When the mortgage mess was a hotter topic than it has been of late, we would write from time to time about the second mortgage time bomb sitting at the major banks, particularly Bank of America
Reuters has a new article, Insight: A new wave of U.S. mortgage trouble threatens, which is simultaneously informative and frustrating. It is informative in that it provides some good detail but it is frustrating in that it depicts a long-standing problem aided and abetted by regulators as new.
Unlike first mortgages, which were in the overwhelming majority of cases securitized and sold to investors, banks in the overwhelming majority of cases kept second liens (which in pretty much all cases were home equity lines of credit, or HELOCs) on their books).
This arrangement led to tons, and I mean tons, of abuses, which regulators chose to ignore or worse, actively promoted. Second liens, as the name implies, have second priority to first liens. In a bankruptcy or resturcturing, they are to be wiped out entirely before the first lien is touched (“impaired” as they say).
Unlike first mortgages, where fixed payments are stipulated, HELOCs didn’t require borrowers to engage in principal amortization until typically ten years after the loan was first made (a minority of loans set the limit at five years)
But the banks that had HELOCs on their books were often the servicer of the related first liens. And even though they had a contractual obligation to service those first liens in the interest of the investors, they’d predictably watch out for their own bottom line instead. For instance, if a borrower was deeply underwater, it would make sense to at least partially write down the second. If the borrower was delinquent, the servicer should write off the second and restructure (aka modify) the first mortgage. But instead you’d see banks use their blocking position as second lien holder to obstruct mortgage modifications. Worse, Bill Frey of Greenwich Financial documented that Bank of America had modified subprime mortgages securitized by Countrywide (as in reduced their value) without touching the seconds, a clear abuse (notice that this issue was raised in the BofA mortgage settlement, and bank crony judge Barbara Kapnik looks almost certain to sweep it under the rug).
Regulators played a direct hand in this chicanery. If the regulators had forced the banks to write down HELOCs, banks would have much less incentive to try to wring blood out of the turnip of underwater borrowers (particularly if the regulators had made clear they took a dim view of that sort of thing). But the authorities were far more concerned about preserving the appearance of solvency of the TBTF players.
Another dubious practice that regulators enabled was extend and pretend on HELOCs. This is not unlike credit cards in the pre-crisis era, where banks were permitted to set the minimum payment so low as to pay interest only (banks are now required to set minimum payments high enough to that the balance would be paid off in 60 months).

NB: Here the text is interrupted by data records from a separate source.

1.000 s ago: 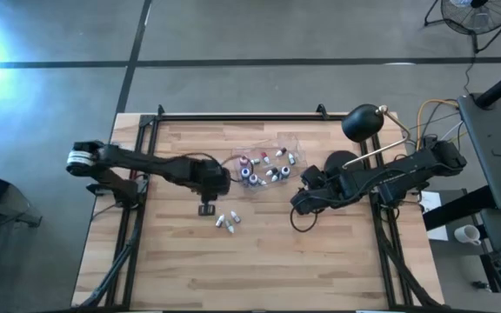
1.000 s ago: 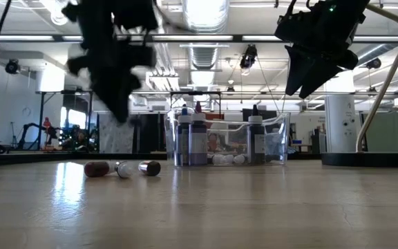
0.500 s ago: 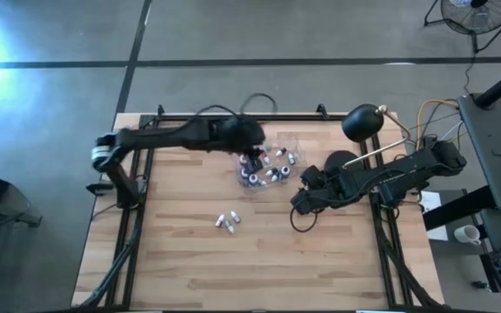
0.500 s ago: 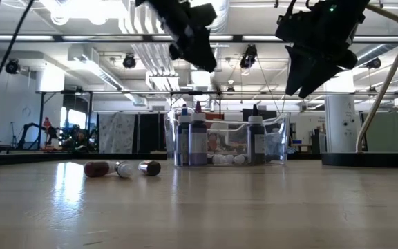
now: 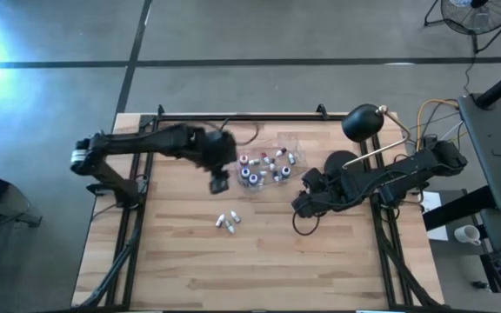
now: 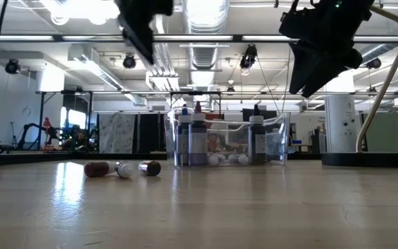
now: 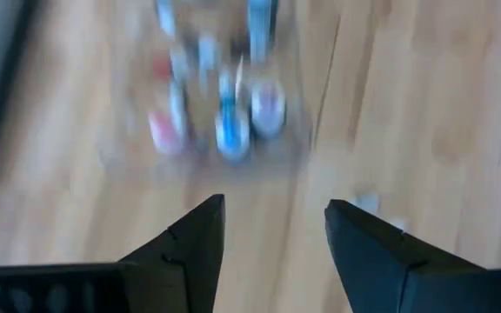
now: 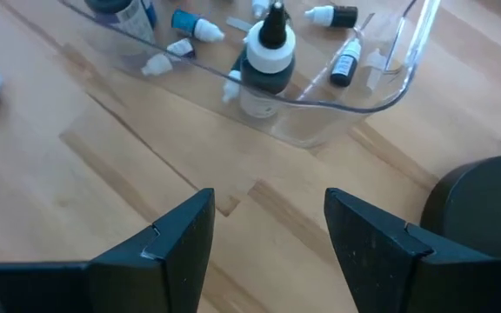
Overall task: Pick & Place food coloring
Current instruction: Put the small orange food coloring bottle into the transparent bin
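Three tiny whitish dropper bottles lie flat near table centre, long axes roughly 2-to-8 o'clock; more in clear plastic tub, 1 o'clock of them. Left gripper parted, empty, beside tub. Right gripper wide, empty. Light wooden tabletop; workshop behind.

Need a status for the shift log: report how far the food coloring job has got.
Done: most small dropper bottles sit in the clear plastic tub. In hand: nothing; the left gripper hangs empty beside the tub, and the right gripper waits open on the tub's other side. Left: three little bottles lying on the wooden table.
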Robot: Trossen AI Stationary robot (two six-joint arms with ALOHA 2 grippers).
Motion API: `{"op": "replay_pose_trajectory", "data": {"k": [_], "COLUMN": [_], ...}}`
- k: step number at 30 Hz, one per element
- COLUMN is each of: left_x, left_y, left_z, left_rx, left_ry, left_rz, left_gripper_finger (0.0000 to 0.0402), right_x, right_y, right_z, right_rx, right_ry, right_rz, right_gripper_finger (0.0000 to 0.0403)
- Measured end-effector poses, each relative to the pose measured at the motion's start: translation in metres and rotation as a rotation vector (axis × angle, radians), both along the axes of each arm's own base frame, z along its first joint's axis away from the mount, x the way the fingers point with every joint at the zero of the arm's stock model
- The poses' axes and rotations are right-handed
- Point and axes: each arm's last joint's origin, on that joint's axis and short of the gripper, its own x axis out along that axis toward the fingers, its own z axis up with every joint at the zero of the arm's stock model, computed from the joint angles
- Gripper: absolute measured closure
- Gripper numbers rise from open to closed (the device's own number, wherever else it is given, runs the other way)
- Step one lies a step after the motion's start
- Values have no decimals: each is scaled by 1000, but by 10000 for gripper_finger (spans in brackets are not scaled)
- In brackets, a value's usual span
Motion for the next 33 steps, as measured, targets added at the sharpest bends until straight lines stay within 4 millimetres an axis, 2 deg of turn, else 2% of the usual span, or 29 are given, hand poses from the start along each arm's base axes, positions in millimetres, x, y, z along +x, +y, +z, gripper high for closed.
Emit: {"op": "replay_pose_trajectory", "data": {"k": [4, 6, 12, 16, 23, 28, 33], "left_x": [-29, -40, -40, -33, -14, 0, 4], "left_y": [-23, -32, -50, -61, -67, -72, -79], "left_z": [-37, -58, -126, -160, -178, -179, -182], "left_rx": [-49, -93, -400, -447, -365, -369, -369], "left_ry": [107, 122, 127, 161, 150, 140, 161], "left_rz": [-55, -11, 313, 446, 589, 599, 605], "left_gripper_finger": [227, 227, 227, 230, 239, 245, 250], "right_x": [0, 0, 0, 0, 0, 0, -1], "right_y": [0, 0, 0, 0, 1, 1, 1], "right_z": [-1, -1, -1, -2, -2, -2, -2], "right_rx": [-14, -21, -24, -21, 2, 7, 7], "right_ry": [17, 24, 27, 24, 34, 36, 38], "right_rz": [29, 44, 52, 50, 60, 63, 65], "right_gripper_finger": [193, 193, 193, 193, 193, 193, 193]}}
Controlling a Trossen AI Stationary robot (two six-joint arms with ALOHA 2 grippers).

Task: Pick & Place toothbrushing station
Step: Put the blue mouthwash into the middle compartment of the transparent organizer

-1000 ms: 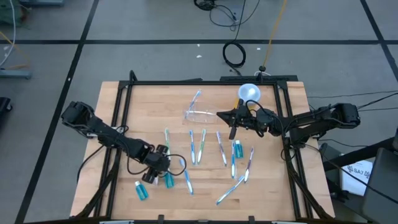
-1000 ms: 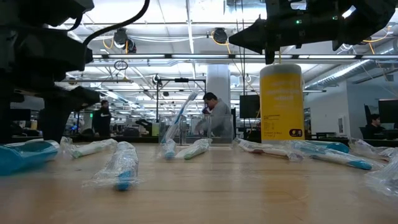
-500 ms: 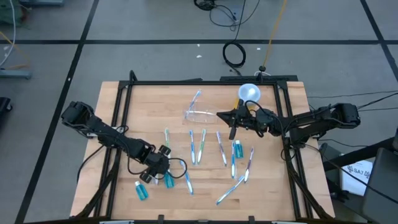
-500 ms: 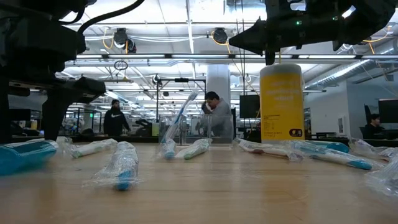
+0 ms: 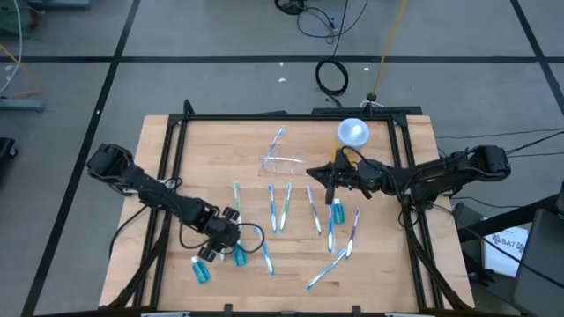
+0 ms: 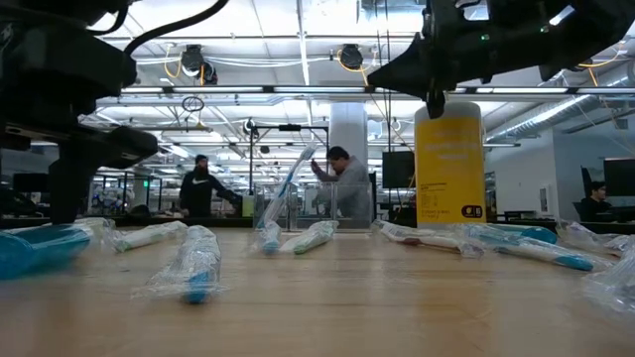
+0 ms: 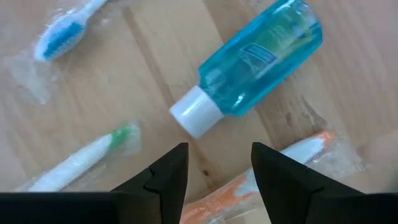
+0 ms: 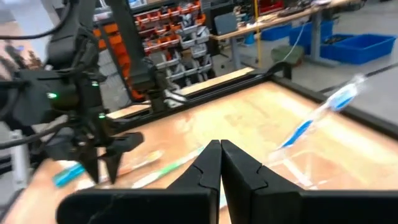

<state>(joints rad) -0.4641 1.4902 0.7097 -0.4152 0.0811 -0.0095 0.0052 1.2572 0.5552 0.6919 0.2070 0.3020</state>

If that isn’t bad enough, the banks went one step further. Banks were engaging in negative amortization, as in not even requiring borrowers to pay all the interest charges, which meant they were adding unpaid interest to principal in order to keep the mortgages looking current so as to avoid writing them down. As we wrote in 2011:
The bone of contention is that mortgage servicers, which also happen to units within the biggest US banks, have not been playing nicely at all with stressed borrowers out of an interest in preserving the value of their parent banks’ second liens. And the reason for that is that writing down second liens to anything within hailing distance of reality, given how badly underwater a lot of borrowers in the US are, would blow personal loan for bad credit in IA a very big hole in the equity of major banks and force a revival of the TARP…

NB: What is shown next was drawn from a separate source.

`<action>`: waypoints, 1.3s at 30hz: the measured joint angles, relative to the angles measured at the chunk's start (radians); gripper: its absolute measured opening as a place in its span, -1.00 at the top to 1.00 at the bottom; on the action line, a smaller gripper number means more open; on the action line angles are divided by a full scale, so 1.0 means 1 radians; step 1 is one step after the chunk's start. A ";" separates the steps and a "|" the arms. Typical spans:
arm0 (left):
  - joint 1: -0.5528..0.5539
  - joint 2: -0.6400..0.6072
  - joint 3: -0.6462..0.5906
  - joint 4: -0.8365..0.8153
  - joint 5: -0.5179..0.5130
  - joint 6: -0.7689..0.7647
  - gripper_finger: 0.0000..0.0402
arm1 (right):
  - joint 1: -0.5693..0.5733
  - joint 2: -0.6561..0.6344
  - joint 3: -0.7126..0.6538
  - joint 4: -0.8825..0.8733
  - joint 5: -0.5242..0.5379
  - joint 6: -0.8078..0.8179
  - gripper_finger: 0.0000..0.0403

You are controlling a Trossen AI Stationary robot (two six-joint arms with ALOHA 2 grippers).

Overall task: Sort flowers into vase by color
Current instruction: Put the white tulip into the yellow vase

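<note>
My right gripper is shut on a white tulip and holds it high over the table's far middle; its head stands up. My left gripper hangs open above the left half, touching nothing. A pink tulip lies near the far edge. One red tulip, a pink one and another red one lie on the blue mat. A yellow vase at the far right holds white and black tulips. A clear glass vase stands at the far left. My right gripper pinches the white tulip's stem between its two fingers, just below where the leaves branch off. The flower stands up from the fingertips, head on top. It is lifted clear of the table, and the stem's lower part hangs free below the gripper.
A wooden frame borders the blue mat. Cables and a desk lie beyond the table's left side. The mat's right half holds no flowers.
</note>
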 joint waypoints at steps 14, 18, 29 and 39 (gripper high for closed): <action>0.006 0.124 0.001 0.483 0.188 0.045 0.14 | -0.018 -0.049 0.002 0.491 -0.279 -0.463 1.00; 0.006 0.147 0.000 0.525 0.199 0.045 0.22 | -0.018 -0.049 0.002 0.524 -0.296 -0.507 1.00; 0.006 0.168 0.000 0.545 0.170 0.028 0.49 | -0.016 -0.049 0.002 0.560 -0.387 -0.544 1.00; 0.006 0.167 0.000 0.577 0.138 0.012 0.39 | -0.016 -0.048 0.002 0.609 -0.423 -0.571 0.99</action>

Anecdotally, it appears that banks use a very aggressive carrot and stick to keep seconds current. They threaten borrowers with aggressive debt collection on seconds. And on home equity lines, which are the overwhelming majority of second liens (see this spreadsheet courtesy Josh Rosner for details of the results from the five biggest servicers, click to enlarge), negative amortization is kosher.
So what does a bank do? On day 89, before the HELOC is about to go delinquent, it tells the borrower to pay anything on it. A trivial payment is treated as keeping the HELOC current. So this explains Eisenger’s question: it’s easy for the Wells of this world to pretend that these second loans are doing fine if you will go through all sorts of hoops to make them look current, including if needed by lending them the money to make part of their interest payment. So even though a lot of commentators argue that it’s hard to argue that banks should write down their seconds if borrowers are current, what “current” really means deserves a lot more scrutiny than it has gotten.